A danger in heading into the URL approach for document identification is that we loose this additional metadata. We would ideally be able to extract from a document both its type, and any parent types it may have that we could understand.

Where I stand

My solution for the moment is to just make up media types for special-purpose applications. These types are not registered with the IANA, and are not exchanged in general parlance. My theory is that a time will come where this type either comes into contact with another type with the same name, or another type with the same essential data schema. There will be some kind of conflict when either of these things happen, and the conflict will have to be resolved through social (rather than technical) means.

Once these types are well-enough developed for this kind of conflict to have occurred, it is likely that they will be ready for inclusion in some form of register. That might eventually be the IANA, but I suspect that satellite bodies will need to participate in the control of the document type space.

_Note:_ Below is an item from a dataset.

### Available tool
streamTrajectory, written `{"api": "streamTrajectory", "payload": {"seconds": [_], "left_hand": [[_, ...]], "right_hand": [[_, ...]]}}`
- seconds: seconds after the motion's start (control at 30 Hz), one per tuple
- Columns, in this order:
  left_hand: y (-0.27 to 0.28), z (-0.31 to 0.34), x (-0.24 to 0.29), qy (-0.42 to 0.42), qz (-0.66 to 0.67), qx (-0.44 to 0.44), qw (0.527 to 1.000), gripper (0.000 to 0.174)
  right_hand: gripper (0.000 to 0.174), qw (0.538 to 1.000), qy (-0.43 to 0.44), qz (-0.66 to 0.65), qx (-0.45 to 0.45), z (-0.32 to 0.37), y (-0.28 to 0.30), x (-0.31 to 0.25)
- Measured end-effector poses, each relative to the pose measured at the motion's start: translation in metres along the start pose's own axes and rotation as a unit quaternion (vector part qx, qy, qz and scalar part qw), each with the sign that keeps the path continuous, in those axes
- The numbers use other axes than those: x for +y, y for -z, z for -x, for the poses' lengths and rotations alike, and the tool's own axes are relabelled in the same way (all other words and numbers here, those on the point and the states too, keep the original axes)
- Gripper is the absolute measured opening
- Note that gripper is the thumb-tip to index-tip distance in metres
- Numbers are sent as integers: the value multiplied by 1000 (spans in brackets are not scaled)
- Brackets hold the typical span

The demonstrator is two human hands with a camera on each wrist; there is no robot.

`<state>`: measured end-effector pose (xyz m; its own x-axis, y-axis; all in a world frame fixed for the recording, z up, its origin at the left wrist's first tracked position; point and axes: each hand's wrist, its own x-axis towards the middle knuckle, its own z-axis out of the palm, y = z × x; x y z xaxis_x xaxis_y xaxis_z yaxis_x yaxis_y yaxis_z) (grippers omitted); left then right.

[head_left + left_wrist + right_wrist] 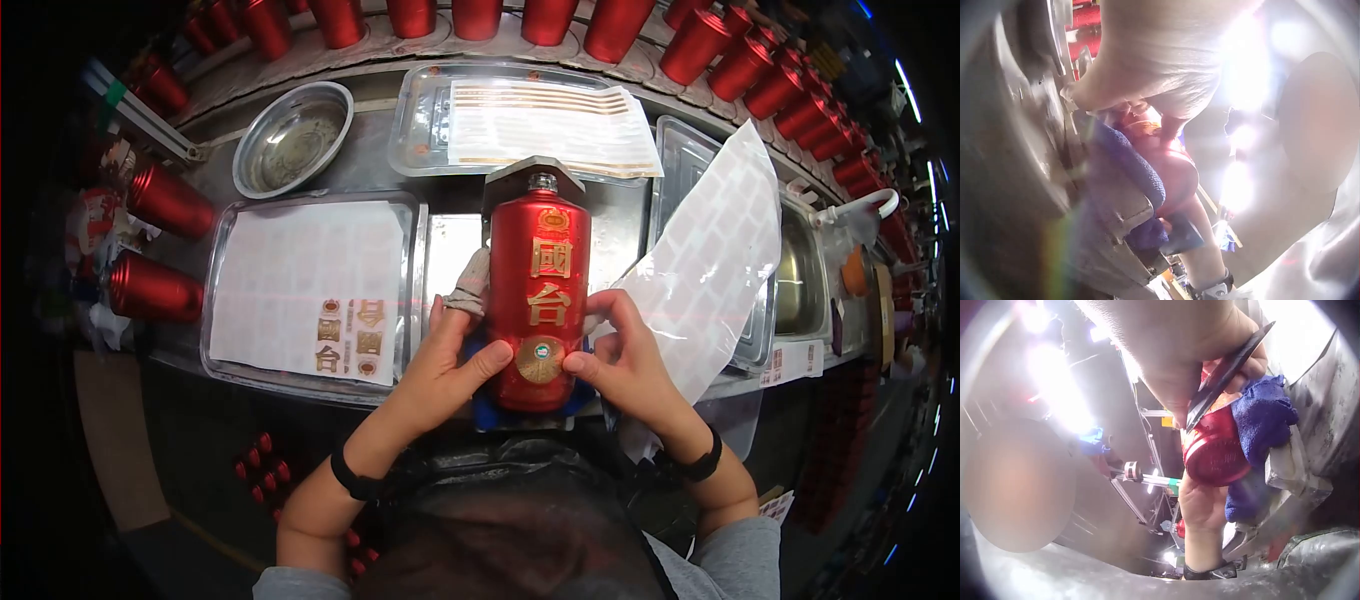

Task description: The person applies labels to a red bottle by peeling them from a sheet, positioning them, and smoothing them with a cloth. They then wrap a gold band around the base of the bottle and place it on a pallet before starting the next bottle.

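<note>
A red bottle (540,300) with raised gold characters and a round gold label (541,361) near its base lies on a dark support, neck pointing away from me. My left hand (455,355) holds its left side, thumb beside the round label and pale coverings (470,285) on some fingers. On the other side my right hand (630,365) has its thumb at the label's right edge and its fingers curled. In the right wrist view that hand grips a dark, flat, blade-like scraper (1225,378) against the bottle. A blue cloth (1263,419) pads the support under the bottle.
To the left, a tray (415,290) bears a label sheet (300,260) with several gold characters left. A metal bowl (293,140) and another tray (405,120) stand behind. At right, a peeled clear sheet (715,260) lies near a sink (800,275). Red bottles (545,20) line the back.
</note>
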<state>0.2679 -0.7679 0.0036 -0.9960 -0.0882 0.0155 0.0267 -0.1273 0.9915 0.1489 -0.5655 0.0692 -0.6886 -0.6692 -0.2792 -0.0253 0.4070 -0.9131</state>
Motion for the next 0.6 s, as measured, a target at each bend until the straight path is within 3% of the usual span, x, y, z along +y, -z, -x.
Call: {"api": "streamTrajectory", "payload": {"seconds": [0.43, 0.57, 0.6], "left_hand": [[0, 5, 12, -1, -43, 12, 999, 84], [-15, 2, 17, -20, 12, 90, 996, 86], [-14, 1, 18, -20, -22, 76, 997, 87]], "right_hand": [[59, 998, -17, -43, -37, -5, 8, 10], [66, 999, 28, -5, -31, -4, 5, 8], [67, 999, 29, 20, -29, -5, 5, 7]]}}
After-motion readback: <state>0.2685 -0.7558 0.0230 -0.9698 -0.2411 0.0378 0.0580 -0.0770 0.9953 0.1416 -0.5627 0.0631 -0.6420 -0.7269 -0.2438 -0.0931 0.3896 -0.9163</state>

The question with this approach is where it leaves us with XML namespaces, and with URLs in general for document type identification. At present I don't recommend the use of XML namespaces at all. I think that MIME Types are king, and will remain king for the immediately forseeable future. XML namespaces should therefore be ignored by consumers, in general as redundant information. On the other hand, I might just be swimming against the tide on that one. I guess that atom could get by perfectly well with an XML namespace and no type attribute for XML sub-documents. Perhaps there is no practical benefit from being able to parse a document type for additional metadata.